Tennis legend Billie Jean King, who was also on the panel, echoed that girls who play sports growing up go on to have more self-confidence, more resilience and do better in math and science—even if they’re just playing to participate, not win.
“That’s why I want girls in sports,” she added. “They don’t have to be best.”
“In fact, have you heard of Sally Ride, the first American woman astronaut? I grew up with her in the Los Angeles area,” the 81-year-old champion said, adding that Ride similarly played tennis competitively until her early 20s.
Just a few years after walking away from her dream of going pro in tennis, she came across a groundbreaking 1977 NASA ad: the first ever to call for female astronauts.
“She was a physicist, she was brilliant, she was always number one in class,” King recalled. “So she signed up to be a woman astronaut, and of course, she got picked to be the first American woman.”
“But she told me the reason she got picked was because she’d been a jock.
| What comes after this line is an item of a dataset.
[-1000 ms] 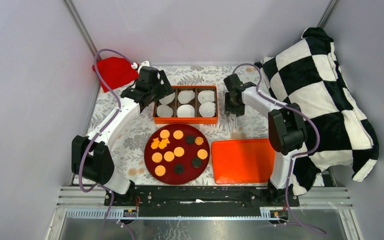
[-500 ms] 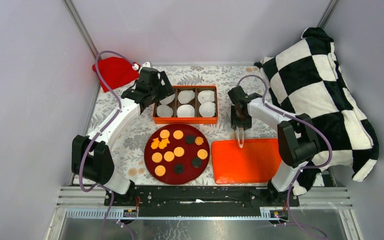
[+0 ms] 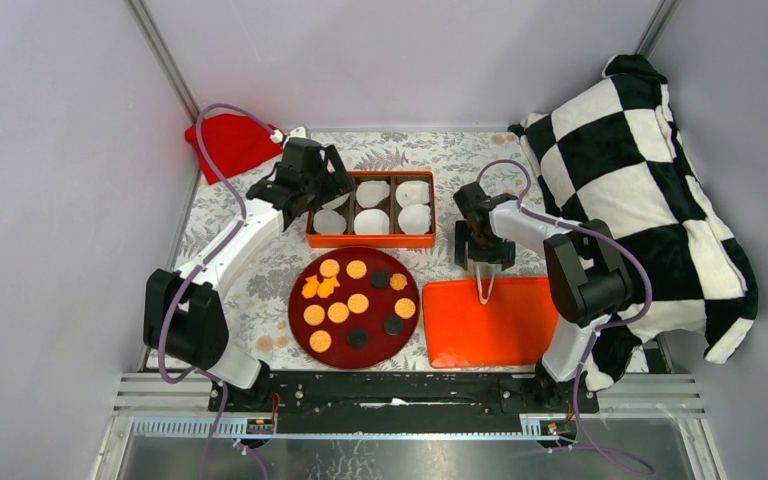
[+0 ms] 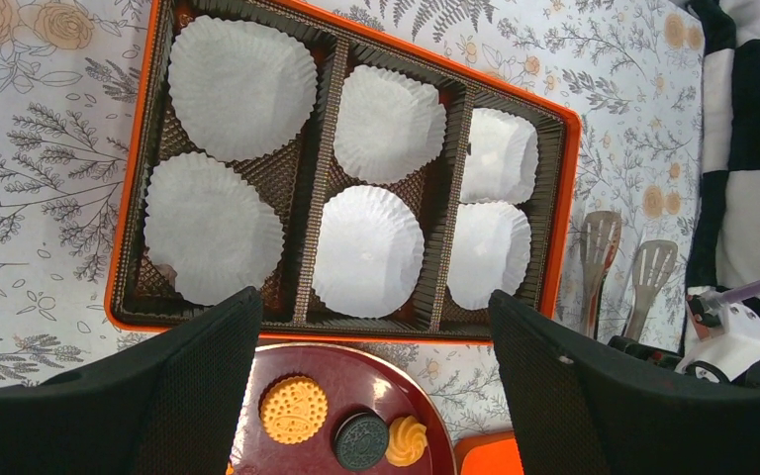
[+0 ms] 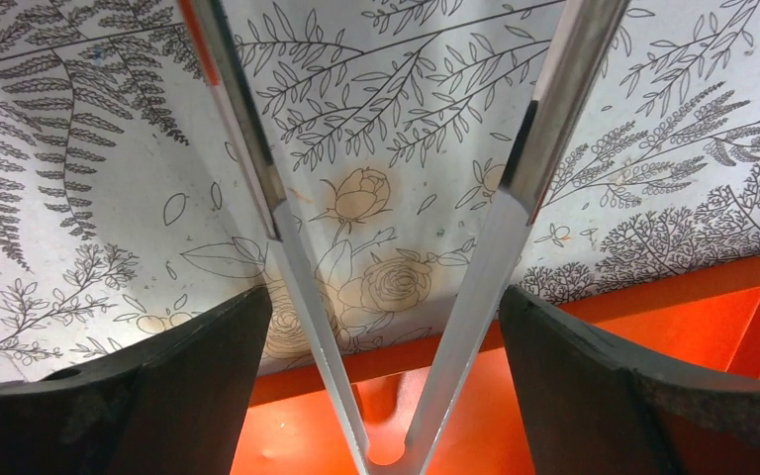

She said, ‘I got along better, I understood the male society better, because I’ve been in sports and I knew their language. I know that’s the reason I got chosen first, because I had sports in my life,’ and so I just that’s one example of what sports can do for you as a person.”
Gates, King, and Ride aren’t imagining it. Jocks really do turn out to be more successful. An extensive study of U.S. Ivy League alumni has shown that those who were consumed with sports—not books—in their youth go on to land more senior positions and high salaries than their “nerdy” peers
It isn’t a coincidence: The leadership qualities cultivated on the playing field, are precisely the ones needed in the boardroom.